Case No: 8:14-cv-73-T-23JSS
BAYCARE HEALTH SYSTEM,
Defendant.
___________________________________/
ORDER ON PLAINTIFF’S MOTION TO COMPEL
THIS MATTER is before the Court on Plaintiff’s Motion to Compel Responses to Requests
for Admission. (Dkt. 99.) Plaintiff moves the Court to compel Defendant to provide responses to
Requests for Admission 1–4, 7, 8, 11–13, 16, 17, and 25 on the basis that the requests properly
seek the application of the law to facts within Defendant’s knowledge or reasonable inquiry. (Dkt.
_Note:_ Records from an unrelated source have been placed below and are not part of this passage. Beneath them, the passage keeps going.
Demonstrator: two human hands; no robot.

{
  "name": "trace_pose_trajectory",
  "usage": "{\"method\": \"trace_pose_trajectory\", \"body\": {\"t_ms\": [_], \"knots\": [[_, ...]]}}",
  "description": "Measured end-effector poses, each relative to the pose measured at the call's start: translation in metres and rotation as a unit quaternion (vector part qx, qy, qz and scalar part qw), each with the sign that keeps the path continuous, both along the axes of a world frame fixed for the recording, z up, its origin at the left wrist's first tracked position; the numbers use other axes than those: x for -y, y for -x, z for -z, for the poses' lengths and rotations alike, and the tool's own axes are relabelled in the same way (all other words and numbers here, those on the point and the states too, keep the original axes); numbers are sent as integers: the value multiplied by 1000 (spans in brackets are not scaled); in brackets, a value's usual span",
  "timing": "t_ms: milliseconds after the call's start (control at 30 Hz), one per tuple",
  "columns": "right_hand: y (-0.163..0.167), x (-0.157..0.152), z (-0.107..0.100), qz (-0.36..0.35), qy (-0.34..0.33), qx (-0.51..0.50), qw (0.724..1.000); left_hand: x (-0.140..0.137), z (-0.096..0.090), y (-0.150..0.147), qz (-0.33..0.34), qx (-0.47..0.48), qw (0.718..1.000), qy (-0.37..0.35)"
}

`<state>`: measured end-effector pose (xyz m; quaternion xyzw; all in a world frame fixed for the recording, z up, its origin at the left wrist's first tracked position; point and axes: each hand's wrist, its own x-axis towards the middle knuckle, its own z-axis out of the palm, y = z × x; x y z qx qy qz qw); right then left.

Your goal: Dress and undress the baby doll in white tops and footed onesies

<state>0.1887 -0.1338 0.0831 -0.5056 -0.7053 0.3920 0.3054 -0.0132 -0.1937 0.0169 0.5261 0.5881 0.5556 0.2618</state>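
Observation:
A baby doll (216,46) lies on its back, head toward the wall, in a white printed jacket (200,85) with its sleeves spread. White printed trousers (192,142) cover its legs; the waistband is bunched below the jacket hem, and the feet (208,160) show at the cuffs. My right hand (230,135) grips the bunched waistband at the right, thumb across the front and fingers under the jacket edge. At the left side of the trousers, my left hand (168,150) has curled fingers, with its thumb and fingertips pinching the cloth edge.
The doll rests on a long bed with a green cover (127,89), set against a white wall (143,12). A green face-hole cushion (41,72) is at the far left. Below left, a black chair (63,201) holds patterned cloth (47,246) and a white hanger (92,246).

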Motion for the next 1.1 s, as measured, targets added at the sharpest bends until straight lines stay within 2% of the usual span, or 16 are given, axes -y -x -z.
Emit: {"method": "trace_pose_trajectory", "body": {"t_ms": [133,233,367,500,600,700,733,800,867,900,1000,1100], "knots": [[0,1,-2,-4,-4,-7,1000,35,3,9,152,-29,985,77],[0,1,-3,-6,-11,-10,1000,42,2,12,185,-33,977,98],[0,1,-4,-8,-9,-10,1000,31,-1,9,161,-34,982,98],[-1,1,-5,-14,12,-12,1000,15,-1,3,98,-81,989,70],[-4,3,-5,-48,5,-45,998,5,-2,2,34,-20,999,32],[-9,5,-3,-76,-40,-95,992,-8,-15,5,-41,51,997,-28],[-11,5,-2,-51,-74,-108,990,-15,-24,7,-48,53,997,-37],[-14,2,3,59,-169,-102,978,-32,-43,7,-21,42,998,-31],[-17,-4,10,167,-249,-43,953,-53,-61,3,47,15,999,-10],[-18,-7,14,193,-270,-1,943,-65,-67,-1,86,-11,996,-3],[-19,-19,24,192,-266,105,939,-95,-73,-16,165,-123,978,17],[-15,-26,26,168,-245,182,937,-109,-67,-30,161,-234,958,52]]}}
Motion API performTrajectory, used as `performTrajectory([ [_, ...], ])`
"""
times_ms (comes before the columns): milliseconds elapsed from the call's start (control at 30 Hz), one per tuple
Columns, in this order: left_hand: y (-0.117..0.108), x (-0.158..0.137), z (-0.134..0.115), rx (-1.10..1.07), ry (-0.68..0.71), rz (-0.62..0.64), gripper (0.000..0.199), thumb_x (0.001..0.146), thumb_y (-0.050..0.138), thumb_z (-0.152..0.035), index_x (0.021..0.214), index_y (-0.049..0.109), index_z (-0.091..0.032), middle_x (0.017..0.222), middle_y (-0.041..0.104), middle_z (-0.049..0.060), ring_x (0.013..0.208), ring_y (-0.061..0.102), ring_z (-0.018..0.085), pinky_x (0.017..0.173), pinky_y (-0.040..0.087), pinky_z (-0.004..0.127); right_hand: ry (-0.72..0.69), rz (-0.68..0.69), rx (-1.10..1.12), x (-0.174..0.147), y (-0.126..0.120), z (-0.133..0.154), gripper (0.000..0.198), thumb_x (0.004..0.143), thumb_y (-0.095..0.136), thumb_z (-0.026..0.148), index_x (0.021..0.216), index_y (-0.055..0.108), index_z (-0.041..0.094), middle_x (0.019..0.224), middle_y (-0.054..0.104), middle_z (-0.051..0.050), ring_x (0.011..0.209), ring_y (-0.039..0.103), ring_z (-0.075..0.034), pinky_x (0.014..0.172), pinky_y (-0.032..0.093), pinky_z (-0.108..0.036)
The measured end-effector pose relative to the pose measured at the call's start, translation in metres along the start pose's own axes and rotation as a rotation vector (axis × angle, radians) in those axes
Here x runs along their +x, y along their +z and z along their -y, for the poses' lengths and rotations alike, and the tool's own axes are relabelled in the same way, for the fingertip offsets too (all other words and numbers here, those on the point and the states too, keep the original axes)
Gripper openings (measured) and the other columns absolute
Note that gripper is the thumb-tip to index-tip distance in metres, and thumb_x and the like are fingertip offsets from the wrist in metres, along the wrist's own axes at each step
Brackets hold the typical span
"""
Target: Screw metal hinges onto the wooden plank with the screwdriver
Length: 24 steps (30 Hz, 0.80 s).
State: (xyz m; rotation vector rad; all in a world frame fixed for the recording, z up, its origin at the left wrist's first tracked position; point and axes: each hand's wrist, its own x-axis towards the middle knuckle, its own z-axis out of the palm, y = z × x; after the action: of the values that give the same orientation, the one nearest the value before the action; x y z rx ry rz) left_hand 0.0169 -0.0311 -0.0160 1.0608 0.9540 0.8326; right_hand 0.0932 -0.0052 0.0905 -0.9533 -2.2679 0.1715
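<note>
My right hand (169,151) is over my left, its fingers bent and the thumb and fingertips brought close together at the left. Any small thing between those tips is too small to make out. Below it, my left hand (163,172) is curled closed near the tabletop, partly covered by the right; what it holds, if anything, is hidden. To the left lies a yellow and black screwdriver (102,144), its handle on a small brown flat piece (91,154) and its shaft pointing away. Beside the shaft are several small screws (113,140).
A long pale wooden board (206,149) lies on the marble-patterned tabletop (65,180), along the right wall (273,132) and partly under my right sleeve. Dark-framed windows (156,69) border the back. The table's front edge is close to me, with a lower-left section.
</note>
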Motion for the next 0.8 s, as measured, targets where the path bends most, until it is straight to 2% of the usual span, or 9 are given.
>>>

99.) In response, Defendant contends that the requests improperly seek admissions to legal
conclusions and central facts in dispute in this case or are otherwise vague. (Dkt. 106.) The Court
held a hearing on this matter on June 30, 2016. For the reasons that follow, Plaintiff’s Motion to
Compel is denied.
BACKGROUND
Plaintiff, qui tam relator Thomas Bingham, alleges that Defendant, BayCare Health
System, Inc., improperly induced physicians to refer patients to Defendant’s hospital by providing
physicians with free parking, rent concessions, tax savings, and valet services. (Dkt. 32.) In doing
so, Plaintiff alleges that Defendant violated the False Claims Act, 31 U.S.C. §§ 3729–3733, by
submitting claims for payment to federally sponsored health care programs for services provided
to those patients. (Dkt. 32.) According to Plaintiff, this alleged violation involved the use of
ground leases between Defendant and corporate tenants to construct office buildings and parking
garages that provided free services to physician tenants in exchange for referrals in violation of the
Anti-Kickback Statute, 42 U.S.C. § 1320a–7b, and the Stark Law, 42 U.S.C. § 1395nn. (Dkt. 32.)
APPLICABLE STANDARDS
Under Federal Rule of Civil Procedure 36, requests for admission may be served on a party
to admit, for purposes of the pending action only, the truth of any matters within the scope of
discovery relating to: (1) facts, the application of law to fact, or opinions about either; and (2) the
genuineness of any described documents. Fed. R. Civ. P. 36(a)(1). A party may not, however,
request an admission of a legal conclusion. In re Tobkin, 578 F. App’x 962, 964 (11th Cir. 2014).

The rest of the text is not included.